What is required: Starting at the top of the records, output every line through the one that contains "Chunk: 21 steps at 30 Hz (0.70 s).", keeping each exactly as it appears.

Given data:
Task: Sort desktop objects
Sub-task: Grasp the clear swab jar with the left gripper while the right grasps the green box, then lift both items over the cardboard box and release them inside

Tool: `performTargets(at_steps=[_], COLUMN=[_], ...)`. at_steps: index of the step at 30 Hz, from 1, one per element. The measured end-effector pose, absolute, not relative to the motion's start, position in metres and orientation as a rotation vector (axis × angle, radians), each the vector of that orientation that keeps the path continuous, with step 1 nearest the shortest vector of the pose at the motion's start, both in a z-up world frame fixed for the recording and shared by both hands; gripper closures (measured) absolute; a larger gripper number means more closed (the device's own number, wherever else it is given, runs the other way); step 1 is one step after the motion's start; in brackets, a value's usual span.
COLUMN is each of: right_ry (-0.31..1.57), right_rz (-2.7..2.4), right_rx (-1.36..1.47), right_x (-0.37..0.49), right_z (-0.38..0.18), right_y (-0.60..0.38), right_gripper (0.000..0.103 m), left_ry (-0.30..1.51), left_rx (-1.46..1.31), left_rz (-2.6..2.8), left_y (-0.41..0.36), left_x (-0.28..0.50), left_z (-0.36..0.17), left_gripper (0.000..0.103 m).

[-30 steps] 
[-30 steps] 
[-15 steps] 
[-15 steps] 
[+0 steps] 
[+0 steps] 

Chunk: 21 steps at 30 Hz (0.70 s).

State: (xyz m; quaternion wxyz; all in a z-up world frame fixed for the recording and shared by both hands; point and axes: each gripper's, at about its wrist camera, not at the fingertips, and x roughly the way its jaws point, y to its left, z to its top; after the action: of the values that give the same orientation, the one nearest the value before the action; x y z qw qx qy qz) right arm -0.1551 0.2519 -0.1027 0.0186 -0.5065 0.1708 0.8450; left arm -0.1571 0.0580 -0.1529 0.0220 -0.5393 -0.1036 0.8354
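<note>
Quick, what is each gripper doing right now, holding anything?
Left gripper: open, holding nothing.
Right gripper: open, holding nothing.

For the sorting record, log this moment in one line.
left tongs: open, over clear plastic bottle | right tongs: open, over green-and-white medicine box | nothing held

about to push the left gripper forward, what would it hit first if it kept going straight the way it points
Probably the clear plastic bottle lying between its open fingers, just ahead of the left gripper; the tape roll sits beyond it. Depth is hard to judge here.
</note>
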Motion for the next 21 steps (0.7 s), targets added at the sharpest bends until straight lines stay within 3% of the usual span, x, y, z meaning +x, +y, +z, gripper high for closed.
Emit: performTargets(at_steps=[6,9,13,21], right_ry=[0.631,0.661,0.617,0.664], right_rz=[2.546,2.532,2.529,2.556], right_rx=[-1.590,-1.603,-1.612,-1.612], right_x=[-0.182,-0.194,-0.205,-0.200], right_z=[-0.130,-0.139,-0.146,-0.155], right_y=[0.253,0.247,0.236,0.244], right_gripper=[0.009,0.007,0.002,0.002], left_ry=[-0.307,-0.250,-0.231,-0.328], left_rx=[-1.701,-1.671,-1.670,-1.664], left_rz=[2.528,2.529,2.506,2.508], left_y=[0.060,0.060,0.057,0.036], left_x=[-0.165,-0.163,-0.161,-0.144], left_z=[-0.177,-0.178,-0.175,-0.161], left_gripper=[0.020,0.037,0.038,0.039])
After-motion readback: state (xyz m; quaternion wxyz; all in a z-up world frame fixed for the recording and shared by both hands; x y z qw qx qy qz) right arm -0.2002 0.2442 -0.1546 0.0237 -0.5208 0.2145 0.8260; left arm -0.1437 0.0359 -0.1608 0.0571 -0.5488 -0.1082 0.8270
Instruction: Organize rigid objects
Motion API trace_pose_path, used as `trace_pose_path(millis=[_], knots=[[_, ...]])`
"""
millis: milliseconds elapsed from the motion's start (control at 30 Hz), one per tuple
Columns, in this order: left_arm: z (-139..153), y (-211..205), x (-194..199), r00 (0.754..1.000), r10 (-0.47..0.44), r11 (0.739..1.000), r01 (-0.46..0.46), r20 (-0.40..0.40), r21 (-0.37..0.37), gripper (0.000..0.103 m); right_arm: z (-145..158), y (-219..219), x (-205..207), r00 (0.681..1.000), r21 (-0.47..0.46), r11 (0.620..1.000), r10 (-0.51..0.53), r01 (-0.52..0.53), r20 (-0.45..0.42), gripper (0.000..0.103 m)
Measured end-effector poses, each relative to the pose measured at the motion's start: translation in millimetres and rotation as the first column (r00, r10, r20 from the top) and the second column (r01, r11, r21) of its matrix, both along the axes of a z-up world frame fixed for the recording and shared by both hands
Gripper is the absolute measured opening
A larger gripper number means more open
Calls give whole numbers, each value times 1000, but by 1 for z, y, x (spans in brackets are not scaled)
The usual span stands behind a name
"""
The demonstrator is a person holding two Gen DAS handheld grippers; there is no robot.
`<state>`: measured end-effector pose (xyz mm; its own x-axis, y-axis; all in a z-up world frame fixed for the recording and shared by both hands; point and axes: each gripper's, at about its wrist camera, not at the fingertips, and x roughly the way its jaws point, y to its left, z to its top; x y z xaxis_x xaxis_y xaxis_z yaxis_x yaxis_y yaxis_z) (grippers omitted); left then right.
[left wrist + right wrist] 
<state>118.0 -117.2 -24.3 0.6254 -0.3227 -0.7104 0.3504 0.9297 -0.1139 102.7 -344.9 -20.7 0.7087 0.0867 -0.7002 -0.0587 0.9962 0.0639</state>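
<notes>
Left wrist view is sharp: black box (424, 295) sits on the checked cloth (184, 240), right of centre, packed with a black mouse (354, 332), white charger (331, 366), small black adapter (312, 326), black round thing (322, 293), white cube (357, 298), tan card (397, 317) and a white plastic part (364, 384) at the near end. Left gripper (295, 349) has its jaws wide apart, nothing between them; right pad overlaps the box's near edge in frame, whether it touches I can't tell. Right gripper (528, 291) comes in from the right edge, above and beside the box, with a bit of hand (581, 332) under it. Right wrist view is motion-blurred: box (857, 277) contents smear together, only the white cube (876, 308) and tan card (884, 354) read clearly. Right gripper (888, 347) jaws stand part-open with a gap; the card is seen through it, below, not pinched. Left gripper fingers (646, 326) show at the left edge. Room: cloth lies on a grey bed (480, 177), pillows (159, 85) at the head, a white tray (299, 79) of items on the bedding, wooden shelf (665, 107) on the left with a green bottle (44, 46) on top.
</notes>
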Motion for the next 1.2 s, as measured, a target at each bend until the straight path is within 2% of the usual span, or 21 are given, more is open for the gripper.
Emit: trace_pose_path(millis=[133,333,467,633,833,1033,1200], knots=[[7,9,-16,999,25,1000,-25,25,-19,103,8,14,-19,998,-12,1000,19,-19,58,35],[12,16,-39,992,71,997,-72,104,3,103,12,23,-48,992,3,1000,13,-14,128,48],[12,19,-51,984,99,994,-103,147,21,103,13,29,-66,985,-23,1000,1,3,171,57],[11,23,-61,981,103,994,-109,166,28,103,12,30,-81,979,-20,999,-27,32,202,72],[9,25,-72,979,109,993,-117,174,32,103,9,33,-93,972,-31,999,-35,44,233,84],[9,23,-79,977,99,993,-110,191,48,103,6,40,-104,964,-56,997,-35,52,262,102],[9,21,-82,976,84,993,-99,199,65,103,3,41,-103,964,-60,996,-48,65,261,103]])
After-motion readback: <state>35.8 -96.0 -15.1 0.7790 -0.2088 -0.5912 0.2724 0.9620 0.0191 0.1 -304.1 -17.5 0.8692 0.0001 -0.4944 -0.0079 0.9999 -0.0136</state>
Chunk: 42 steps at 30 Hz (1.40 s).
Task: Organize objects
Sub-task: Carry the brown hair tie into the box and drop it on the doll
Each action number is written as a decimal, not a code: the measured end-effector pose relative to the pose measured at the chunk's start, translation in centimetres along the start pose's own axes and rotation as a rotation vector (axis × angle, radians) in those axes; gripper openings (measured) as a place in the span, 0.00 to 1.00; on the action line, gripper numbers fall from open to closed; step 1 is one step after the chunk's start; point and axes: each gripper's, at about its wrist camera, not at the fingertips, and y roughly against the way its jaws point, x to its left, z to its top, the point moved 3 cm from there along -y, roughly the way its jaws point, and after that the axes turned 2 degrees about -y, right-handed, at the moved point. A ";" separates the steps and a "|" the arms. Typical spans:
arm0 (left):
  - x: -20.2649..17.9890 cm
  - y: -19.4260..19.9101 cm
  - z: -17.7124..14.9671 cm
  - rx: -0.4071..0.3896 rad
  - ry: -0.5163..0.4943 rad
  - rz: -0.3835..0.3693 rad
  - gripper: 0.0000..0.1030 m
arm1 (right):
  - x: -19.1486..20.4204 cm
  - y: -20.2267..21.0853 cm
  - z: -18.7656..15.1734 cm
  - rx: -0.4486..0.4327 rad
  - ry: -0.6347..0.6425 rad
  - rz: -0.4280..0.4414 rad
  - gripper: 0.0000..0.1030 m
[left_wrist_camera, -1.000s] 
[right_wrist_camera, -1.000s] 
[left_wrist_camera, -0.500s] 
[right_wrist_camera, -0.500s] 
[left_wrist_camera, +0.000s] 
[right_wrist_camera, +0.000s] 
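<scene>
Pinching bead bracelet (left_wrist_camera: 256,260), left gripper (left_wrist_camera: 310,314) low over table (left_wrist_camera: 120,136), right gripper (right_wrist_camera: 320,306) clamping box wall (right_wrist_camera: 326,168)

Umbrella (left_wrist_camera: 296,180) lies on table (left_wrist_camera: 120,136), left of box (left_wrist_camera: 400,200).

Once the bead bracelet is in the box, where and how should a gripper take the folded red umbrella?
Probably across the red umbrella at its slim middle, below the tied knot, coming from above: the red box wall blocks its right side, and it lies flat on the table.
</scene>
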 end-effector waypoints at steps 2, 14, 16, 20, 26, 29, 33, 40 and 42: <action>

Response below:
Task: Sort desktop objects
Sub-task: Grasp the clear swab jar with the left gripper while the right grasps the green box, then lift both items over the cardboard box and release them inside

Tool: `performTargets(at_steps=[_], COLUMN=[_], ...)`. at_steps: index of the step at 30 Hz, from 1, one per element. The measured end-effector pose, absolute, not relative to the motion's start, position in metres and orientation as a rotation vector (axis × angle, radians), each the vector of that orientation that keeps the path continuous, with step 1 nearest the shortest vector of the pose at the motion's start, both in a z-up world frame fixed for the recording and shared by both hands; gripper closures (measured) absolute; a larger gripper number means more closed (the device's own number, wherever else it is given, runs the other way); step 1 is one step after the motion's start; in brackets, a value's usual span.
COLUMN is each of: right_ry (-0.31..1.57), right_rz (-2.7..2.4), right_rx (-1.36..1.47), right_x (-0.37..0.49), right_z (-0.38..0.18), right_y (-0.60..0.38), right_gripper (0.000..0.103 m), left_ry (-0.30..1.51), left_rx (-1.46..1.31), left_rz (-2.6..2.8), left_y (-0.41..0.36), left_x (-0.28..0.50), left_z (-0.36..0.17), left_gripper (0.000..0.103 m).

[-30 steps] 
[-30 steps] 
[-15 steps] 
[-15 steps] 
[+0 steps] 
[+0 steps] 

Chunk: 21 steps at 30 Hz (0.70 s).

Apart from this answer, nothing more is required.